Hugh Grant hurls as much of his prior "befuddled fop" persona out of the figurative window as he possibly can with a devilishly delicious role as Jones's cuckholding sleaze-of-a-squeeze and gets to savour most of the film's best lines as a result. However, Colin Firth registers with the film's most demanding performance, seeing as the character both in the film and the book references his past work as Mr Darcy in the BBC mini-series of Pride & Prejudice so frequently. That he manages to achieve this and still create a convincingly swoonsome romantic foil for Zellweger is testament to his subtle skills as an actor. When both of these suitors share the screen together, it provides many a juicy moment for the audience to enjoy, particularly the spectacularly non-threatening, Eton boy-style fisticuffs bout near the film's end.

Moreover, the flurry of supporting characters that populate Bridget's universe aren't as overtly quirky as latter efforts from the Richard Curtis stable of romantic comedy, even if the talented likes of Jim Broadbent, Gemma Jones, Sally Phillips, Felicity Montagu and Shirley Henderson are given unfathomably little to do.
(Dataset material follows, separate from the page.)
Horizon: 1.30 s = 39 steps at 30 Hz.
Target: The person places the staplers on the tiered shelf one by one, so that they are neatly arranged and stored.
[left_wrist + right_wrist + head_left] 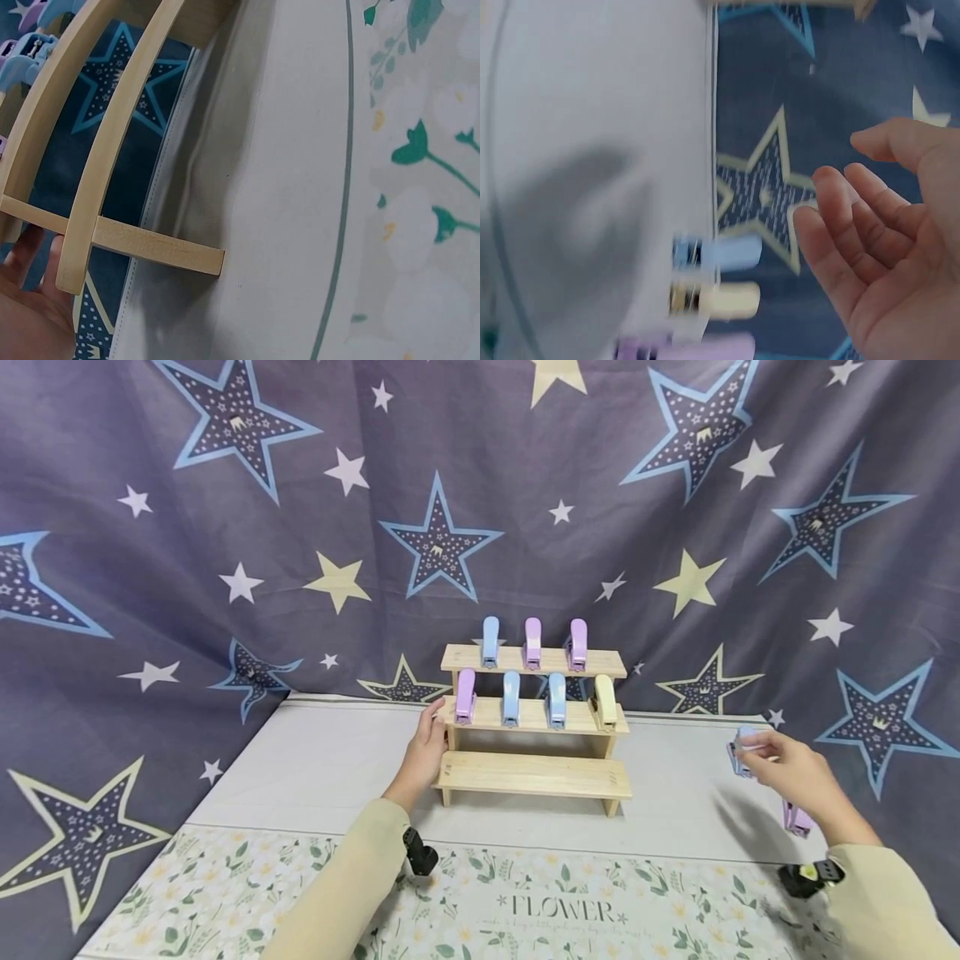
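Above the right side of the table (315,760), the right hand (795,777) is held with loosely curved fingers and the thumb spread apart from them; nothing is pinched. The blue stapler (735,253) is partly covered by the fingertips in the head view, but in the right wrist view it is seen apart from them. To its right a yellow stapler (731,300) is seen, then a purple stapler (797,820), placed nearer. The left end of the wooden rack (534,774) is touched by the left hand (426,750); its fingertips are partly hidden, so whether they are pressed together cannot be told. Seven staplers (511,697) are arranged on the two upper tiers.
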Tool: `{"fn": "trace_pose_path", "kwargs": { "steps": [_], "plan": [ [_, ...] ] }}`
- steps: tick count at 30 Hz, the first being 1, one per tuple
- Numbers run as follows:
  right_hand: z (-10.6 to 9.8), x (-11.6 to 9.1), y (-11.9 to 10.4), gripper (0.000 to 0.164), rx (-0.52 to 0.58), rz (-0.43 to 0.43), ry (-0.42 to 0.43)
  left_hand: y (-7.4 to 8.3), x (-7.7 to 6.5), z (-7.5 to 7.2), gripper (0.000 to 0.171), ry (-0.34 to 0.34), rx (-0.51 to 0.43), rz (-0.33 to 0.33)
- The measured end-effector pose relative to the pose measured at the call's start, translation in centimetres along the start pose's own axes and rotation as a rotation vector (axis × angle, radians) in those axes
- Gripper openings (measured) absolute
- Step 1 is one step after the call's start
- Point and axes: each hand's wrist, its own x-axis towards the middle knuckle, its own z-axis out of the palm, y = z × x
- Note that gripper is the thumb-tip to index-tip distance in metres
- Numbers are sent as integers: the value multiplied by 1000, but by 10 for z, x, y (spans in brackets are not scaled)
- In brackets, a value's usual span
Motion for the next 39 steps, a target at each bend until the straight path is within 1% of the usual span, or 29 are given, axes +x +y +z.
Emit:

Curtis's penchant for highlighting pertinent yet otherwise uncomfortably evoked issues of third world hunger are kept to the required minimum for a romantic comedy about drunken, lovelorn idiots from middle-class London (i.e. none) and director Sharon Maguire, whilst not the most visually appealing of helmers, does well to make sure that the mise en scene and the overall package is professionally adequate throughout. It's quite clear she's a dab hand with actors, and with the help of a confident script, she oversees that Diary doesn't get too mired in its cynical contrivances to still deliver a peachy treat for the romantic at heart.
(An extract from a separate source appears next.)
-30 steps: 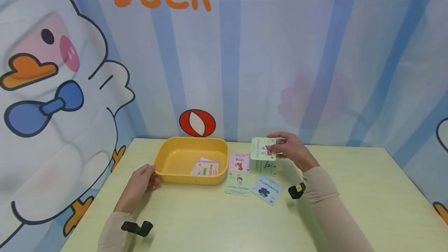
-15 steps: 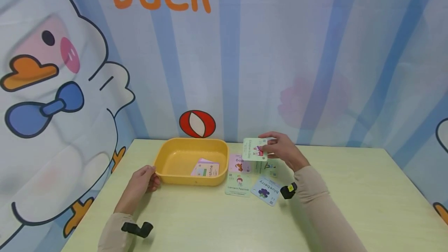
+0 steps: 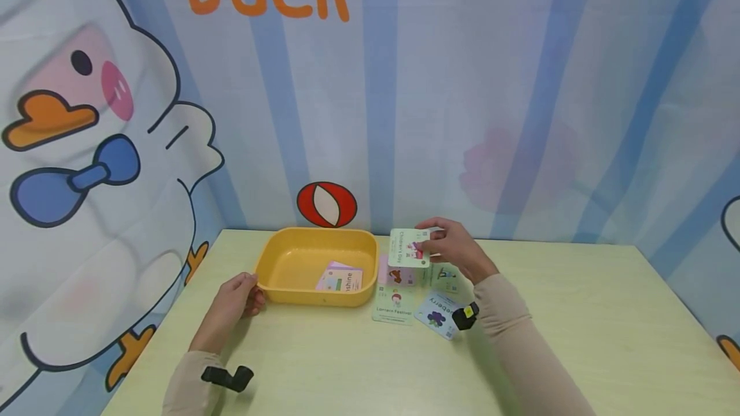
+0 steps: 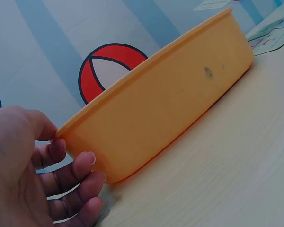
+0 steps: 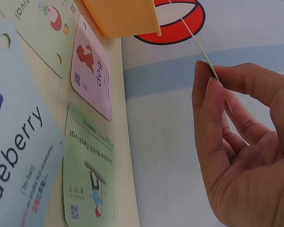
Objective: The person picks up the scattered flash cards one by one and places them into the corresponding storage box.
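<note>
My right hand [image 3: 459, 249] pinches a pale green Children's Day flash card [image 3: 408, 246] between thumb and fingers, held up above the table. The right wrist view shows this card edge-on. Under it lie a pink dog card [image 5: 92, 68], partly covered in the head view, and a green Double Ninth Festival card [image 5: 87, 165]. At the left end of a yellow plastic tray [image 3: 315, 298], my left hand [image 3: 230, 303] grips the rim at the corner, thumb on top and fingers curled below. Inside the tray are a card ending in "shine" [image 3: 349, 280] and a purple-edged card behind it.
Nearer the front, a green Lantern Festival card [image 3: 393, 308] and a tilted blueberry card [image 3: 435, 316] lie on the pale wooden table [image 3: 324, 364]. A printed duck curtain [image 3: 433, 82] hangs behind the table's back edge.
My right hand has moved left with the Children's Day card, from over the Double Ninth Festival card to over the dog card, nearer the tray. The left hand stays at the tray's corner.
</note>
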`<state>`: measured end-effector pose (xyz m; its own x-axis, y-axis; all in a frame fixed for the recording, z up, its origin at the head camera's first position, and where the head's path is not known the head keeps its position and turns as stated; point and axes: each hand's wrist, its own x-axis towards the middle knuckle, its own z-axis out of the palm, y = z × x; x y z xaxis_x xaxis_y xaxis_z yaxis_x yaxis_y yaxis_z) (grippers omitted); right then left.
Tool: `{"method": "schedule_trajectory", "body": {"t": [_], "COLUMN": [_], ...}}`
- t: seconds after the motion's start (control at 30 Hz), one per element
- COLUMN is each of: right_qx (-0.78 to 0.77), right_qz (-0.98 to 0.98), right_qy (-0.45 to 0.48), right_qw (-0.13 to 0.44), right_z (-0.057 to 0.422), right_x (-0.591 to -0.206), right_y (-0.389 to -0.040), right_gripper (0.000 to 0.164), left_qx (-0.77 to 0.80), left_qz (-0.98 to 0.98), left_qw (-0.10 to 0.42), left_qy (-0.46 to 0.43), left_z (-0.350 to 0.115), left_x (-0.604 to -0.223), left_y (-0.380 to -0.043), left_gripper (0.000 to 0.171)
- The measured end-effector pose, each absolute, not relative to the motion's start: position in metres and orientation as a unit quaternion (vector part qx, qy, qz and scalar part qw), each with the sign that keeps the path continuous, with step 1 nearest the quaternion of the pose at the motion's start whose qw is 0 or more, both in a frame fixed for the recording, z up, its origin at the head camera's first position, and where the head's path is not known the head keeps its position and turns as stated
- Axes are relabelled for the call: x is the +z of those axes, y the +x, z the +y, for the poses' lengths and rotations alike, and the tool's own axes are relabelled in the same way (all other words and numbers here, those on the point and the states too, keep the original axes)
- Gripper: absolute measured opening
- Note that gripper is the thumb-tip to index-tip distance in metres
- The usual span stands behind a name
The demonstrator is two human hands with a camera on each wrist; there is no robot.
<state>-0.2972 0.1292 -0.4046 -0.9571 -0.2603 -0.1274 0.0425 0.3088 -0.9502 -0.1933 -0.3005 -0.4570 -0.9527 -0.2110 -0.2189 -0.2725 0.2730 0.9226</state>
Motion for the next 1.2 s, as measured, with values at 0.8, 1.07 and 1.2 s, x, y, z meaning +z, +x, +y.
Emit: {"method": "schedule_trajectory", "body": {"t": [0.8, 1.07, 1.2], "right_qx": [-0.584, -0.588, -0.588], "right_qz": [0.794, 0.790, 0.790], "right_qy": [-0.092, -0.099, -0.097], "right_qw": [0.144, 0.143, 0.146], "right_z": [0.098, 0.087, 0.081], "right_x": [-0.400, -0.402, -0.403], "right_y": [-0.294, -0.298, -0.297], "right_gripper": [0.041, 0.041, 0.040], "left_qx": [0.591, 0.593, 0.593], "left_qz": [0.796, 0.795, 0.793], "left_qw": [0.015, 0.015, 0.016], "left_qy": [-0.130, -0.131, -0.138], "left_z": [-0.302, -0.302, -0.302], "left_x": [-0.457, -0.458, -0.458], "left_y": [-0.190, -0.192, -0.192], "left_gripper": [0.032, 0.031, 0.030]}}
Unfortunately, any good idea that achieves gold at the box office deserves a sequel according to the production house, and thus Bridget Jones's Diary was to receive a companion piece called Bridget Jones: The Edge Of Reason. Now, Fielding had written a sequel to her novel herself, albeit one not as well-received as her previous one and something remarkably different from what the film becomes. In contrast to Diary, Reason is a sequel governed by no form of rational thinking at all. Essentially a repeat of the first film with the situations, characters and even key plot points blown up to such ludicrous proportions as to align itself better with a Looney Tunes cartoon than its predecessor, Reason sports as much charm as can be afforded to a misguided, cynical attempt at blockbusterdom, despite its stars still emerging with some dignity intact.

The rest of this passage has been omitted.